"At the Worship & Ministry meeting, you spoke of being born again," she started, "What did you mean by that? Did you mean that you had been born again at some time in the past and renounced it? Or did you mean that you're still born again?"
When I was 13, I came forward at an altar call at a Baptist church. The choir sang "O, Lamb of God, I come, I come" and I came to lay my life at the feet of Jesus and to welcome him into my heart as Lord and Saviour. I was baptized by immersion, and I can still remember the grave sweetness on the face of the minister who baptized me.
Had I renounced it? That experience, while not my earliest religious experience, was certainly strong. I felt God's presence deeply throughout that time, and it gave me comfort and courage through my parents' divorce and my own teenaged confusion.
I didn't stick with the Baptist church. We moved, and I joined the Unitarians and then the Pagans. I went with friends to Catholic masses, lived with members of the Hanuman Fellowship and the followers of Yogananda. I hiked extensively in the mountains. I went to Hawaii and watched Kilauea erupt from an ancient Hawaiian village now used as a campground.
Everywhere I went, I saw God. I saw the Divine in what I read and heard, in the faces of other human beings, and in the rocks and the trees and volcanoes. Wherever I went, I have carried that sense of the indwelling Spirit, of my own deep and personal connection with the Divine.
"I didn't renounce it," I said slowly, "the Spirit that moved me then is still here, in my heart. I've seen it in lots of other places since then, though, the same Spirit."
"I think, though, that it's wrong to talk of a single act of salvation. I don't think I changed for once and forever when I answered that altar call. I've come to see it as a practice, a continual need to welcome Spirit into my heart and my life, a continual process of learning to yield myself up to God's service."
I spoke then about my ongoing struggle to live my life fully in the Spirit, to live from that Spirit-led center. Not my will, but Thine. And how difficult it is to do that. And how, a lot of times, I don't want to do that, but to follow my own way.
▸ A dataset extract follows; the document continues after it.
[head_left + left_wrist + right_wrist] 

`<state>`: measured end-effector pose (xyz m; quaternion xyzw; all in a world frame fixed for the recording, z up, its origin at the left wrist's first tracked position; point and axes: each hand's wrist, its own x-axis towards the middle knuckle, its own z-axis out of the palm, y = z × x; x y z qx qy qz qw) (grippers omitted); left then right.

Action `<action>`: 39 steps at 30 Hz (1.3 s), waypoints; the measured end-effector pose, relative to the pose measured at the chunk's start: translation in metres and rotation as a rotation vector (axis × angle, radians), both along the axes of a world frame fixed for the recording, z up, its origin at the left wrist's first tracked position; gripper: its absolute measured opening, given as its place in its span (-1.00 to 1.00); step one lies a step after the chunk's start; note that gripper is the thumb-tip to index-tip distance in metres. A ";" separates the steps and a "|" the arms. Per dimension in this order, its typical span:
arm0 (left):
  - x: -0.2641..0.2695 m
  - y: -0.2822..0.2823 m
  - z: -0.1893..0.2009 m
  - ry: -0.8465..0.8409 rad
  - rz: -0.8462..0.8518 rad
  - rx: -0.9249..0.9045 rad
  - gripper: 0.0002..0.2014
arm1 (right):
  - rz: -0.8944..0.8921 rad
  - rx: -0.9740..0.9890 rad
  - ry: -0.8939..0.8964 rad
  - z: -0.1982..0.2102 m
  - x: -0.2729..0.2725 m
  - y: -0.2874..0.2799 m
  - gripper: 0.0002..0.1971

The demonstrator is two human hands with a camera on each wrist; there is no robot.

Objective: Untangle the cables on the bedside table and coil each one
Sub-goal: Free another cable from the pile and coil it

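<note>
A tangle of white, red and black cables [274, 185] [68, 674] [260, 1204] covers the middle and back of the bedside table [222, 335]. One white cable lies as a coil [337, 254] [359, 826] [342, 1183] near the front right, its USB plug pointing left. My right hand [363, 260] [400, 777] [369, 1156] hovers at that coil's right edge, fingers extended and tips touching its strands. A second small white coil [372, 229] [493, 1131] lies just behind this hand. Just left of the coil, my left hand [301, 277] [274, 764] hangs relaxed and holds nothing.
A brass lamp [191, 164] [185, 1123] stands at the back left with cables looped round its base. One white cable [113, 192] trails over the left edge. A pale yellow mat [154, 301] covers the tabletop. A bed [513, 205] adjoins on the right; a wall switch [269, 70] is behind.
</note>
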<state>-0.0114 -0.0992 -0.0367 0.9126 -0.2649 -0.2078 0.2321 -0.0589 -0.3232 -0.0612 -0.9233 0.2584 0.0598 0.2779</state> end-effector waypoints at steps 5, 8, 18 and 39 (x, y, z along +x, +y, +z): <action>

"I'd be a much better Christian," I mused, "if I wasn't impatient."
"And proud. And willful. And lazy."
"And sometimes, I just don't believe any of it. 'Lord, I believe. Help Thou my unbelief.'"
"But somewhere, deep within, the Spirit keeps bubbling up and renewing me and guiding me and helping me on my way."
So my faith, what I have of it, is a gift. It's not something I can claim credit for. It's not something I do.
I wonder how it happens, that baptism in the Spirit.